Problem description: Write out all the data again, exactly.

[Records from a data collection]
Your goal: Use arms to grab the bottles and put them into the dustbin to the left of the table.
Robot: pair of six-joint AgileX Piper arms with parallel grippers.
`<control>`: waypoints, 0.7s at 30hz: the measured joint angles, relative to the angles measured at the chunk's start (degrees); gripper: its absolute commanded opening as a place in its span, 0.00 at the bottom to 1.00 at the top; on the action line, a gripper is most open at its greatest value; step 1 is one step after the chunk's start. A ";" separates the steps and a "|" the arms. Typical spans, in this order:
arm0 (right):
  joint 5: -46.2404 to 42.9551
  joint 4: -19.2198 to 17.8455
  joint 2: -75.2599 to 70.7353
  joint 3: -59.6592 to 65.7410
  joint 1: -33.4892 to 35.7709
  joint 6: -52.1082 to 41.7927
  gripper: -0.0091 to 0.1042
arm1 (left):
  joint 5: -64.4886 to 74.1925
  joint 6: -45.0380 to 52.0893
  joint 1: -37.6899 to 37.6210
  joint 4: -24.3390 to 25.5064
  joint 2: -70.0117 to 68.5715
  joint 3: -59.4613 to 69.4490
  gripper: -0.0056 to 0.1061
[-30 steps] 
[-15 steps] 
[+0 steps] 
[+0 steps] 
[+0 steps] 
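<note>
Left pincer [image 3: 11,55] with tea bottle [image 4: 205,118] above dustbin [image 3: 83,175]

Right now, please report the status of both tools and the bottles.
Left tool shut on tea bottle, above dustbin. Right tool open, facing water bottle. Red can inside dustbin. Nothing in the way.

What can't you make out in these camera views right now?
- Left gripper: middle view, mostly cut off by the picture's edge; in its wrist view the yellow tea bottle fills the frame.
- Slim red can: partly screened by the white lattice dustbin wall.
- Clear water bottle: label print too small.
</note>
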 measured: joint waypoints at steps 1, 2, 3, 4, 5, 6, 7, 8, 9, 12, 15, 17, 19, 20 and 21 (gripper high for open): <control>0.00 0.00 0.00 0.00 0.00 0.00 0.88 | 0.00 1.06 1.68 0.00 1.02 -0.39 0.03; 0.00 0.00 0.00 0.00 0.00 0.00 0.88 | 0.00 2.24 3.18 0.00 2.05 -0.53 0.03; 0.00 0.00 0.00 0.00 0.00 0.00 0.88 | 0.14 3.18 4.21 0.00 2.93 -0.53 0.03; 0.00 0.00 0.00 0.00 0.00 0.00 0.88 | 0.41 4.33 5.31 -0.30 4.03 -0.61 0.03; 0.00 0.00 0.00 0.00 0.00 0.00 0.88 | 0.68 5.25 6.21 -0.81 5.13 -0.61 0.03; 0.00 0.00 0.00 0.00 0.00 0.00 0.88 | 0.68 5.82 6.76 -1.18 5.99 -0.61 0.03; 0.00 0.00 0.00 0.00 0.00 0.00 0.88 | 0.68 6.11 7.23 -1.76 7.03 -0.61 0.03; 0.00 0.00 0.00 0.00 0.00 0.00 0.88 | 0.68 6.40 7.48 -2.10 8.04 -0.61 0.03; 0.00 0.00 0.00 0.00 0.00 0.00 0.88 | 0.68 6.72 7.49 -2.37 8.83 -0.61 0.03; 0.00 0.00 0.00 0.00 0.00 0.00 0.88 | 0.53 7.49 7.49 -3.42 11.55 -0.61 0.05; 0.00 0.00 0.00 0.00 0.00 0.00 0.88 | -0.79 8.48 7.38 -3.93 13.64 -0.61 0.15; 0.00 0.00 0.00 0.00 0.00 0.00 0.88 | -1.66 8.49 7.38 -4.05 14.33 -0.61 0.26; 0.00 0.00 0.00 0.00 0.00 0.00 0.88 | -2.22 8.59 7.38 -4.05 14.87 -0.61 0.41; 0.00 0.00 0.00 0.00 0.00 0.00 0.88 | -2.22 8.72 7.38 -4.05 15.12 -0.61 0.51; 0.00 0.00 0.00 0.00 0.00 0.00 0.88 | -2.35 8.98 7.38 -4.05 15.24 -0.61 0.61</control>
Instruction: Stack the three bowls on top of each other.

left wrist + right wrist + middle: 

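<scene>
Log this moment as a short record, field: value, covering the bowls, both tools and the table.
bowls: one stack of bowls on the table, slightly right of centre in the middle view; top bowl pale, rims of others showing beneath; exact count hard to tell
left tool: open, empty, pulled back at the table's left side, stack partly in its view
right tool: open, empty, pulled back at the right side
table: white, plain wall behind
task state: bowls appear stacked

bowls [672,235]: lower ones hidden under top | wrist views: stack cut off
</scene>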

Answer for the task:
Your goal: Use arms to grab the bottles and put them into the dustbin to the left of the table.
Robot: pair of six-joint AgileX Piper arms with parallel grippers.
`<control>`: waypoints, 0.7s at 30hz: the measured joint angles, relative to the angles measured at the chunk's start (degrees); gripper: its absolute commanded opening as a place in its span, 0.00 at the bottom to 1.00 at the top; on the action line, a gripper is most open at its greatest value; step 1 is one step after the chunk's start. A ";" separates the steps and a "|" the arms. Typical spans, in this order:
arm0 (right):
  joint 5: -46.2404 to 42.9551
  joint 4: -19.2198 to 17.8455
  joint 2: -75.2599 to 70.7353
  joint 3: -59.6592 to 65.7410
  joint 1: -33.4892 to 35.7709
  joint 6: -52.1082 to 41.7927
  gripper: -0.0091 to 0.1042
arm1 (left):
  joint 5: -64.4886 to 74.1925
  joint 6: -45.0380 to 52.0893
  joint 1: -37.6899 to 37.6210
  joint 4: -24.3390 to 25.5064
  joint 2: -70.0117 to 68.5715
  joint 3: -59.4613 to 69.4490
  gripper: -0.0056 to 0.1061
[-30 steps] 
[-15 steps] 
[+0 steps] 
[+0 steps] 
[+0 steps] 
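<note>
Left pincer [image 3: 11,55] with tea bottle [image 4: 205,118] above dustbin [image 3: 83,175]

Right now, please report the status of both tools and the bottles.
Left tool shut on tea bottle, above dustbin. Right tool open, facing water bottle. Red can inside dustbin. Nothing in the way.

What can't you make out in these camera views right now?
- Left gripper: middle view, mostly cut off by the picture's edge; in its wrist view the yellow tea bottle fills the frame.
- Slim red can: partly screened by the white lattice dustbin wall.
- Clear water bottle: label print too small.
</note>
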 measured: joint waypoints at steps 1, 2, 3, 4, 5, 6, 7, 8, 9, 12, 15, 17, 19, 20 and 21 (gripper high for open): <control>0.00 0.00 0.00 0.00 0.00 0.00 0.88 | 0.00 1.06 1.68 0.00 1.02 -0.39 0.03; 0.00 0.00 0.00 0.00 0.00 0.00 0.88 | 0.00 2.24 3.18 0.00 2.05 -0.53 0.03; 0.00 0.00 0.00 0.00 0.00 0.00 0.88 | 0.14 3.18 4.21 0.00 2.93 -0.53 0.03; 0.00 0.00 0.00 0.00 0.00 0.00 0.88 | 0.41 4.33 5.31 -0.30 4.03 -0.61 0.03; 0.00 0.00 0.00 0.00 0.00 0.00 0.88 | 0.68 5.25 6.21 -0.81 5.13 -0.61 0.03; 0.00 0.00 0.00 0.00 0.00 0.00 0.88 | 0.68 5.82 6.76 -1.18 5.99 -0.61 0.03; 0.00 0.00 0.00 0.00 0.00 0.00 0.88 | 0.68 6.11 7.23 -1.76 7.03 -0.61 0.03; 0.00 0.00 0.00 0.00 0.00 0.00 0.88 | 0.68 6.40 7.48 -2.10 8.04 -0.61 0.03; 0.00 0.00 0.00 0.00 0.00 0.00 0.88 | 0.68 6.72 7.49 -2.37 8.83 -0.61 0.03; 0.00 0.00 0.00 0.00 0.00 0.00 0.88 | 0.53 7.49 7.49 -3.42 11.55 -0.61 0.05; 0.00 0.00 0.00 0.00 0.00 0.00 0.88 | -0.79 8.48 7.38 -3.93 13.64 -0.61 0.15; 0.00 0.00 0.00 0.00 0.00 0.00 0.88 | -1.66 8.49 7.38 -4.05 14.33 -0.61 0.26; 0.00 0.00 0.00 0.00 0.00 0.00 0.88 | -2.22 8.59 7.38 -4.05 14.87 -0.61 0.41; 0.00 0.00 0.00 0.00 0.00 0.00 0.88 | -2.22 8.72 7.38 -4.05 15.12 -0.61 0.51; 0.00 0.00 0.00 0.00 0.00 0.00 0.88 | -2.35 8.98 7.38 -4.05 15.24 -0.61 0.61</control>
Instruction: Stack the three bowls on top of each other.

left wrist + right wrist + middle: 

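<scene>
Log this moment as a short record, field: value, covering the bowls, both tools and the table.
bowls: one stack of bowls on the table, slightly right of centre in the middle view; top bowl pale, rims of others showing beneath; exact count hard to tell
left tool: open, empty, pulled back at the table's left side, stack partly in its view
right tool: open, empty, pulled back at the right side
table: white, plain wall behind
task state: bowls appear stacked

bowls [672,235]: lower ones hidden under top | wrist views: stack cut off
</scene>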

Work on the answer has been completed.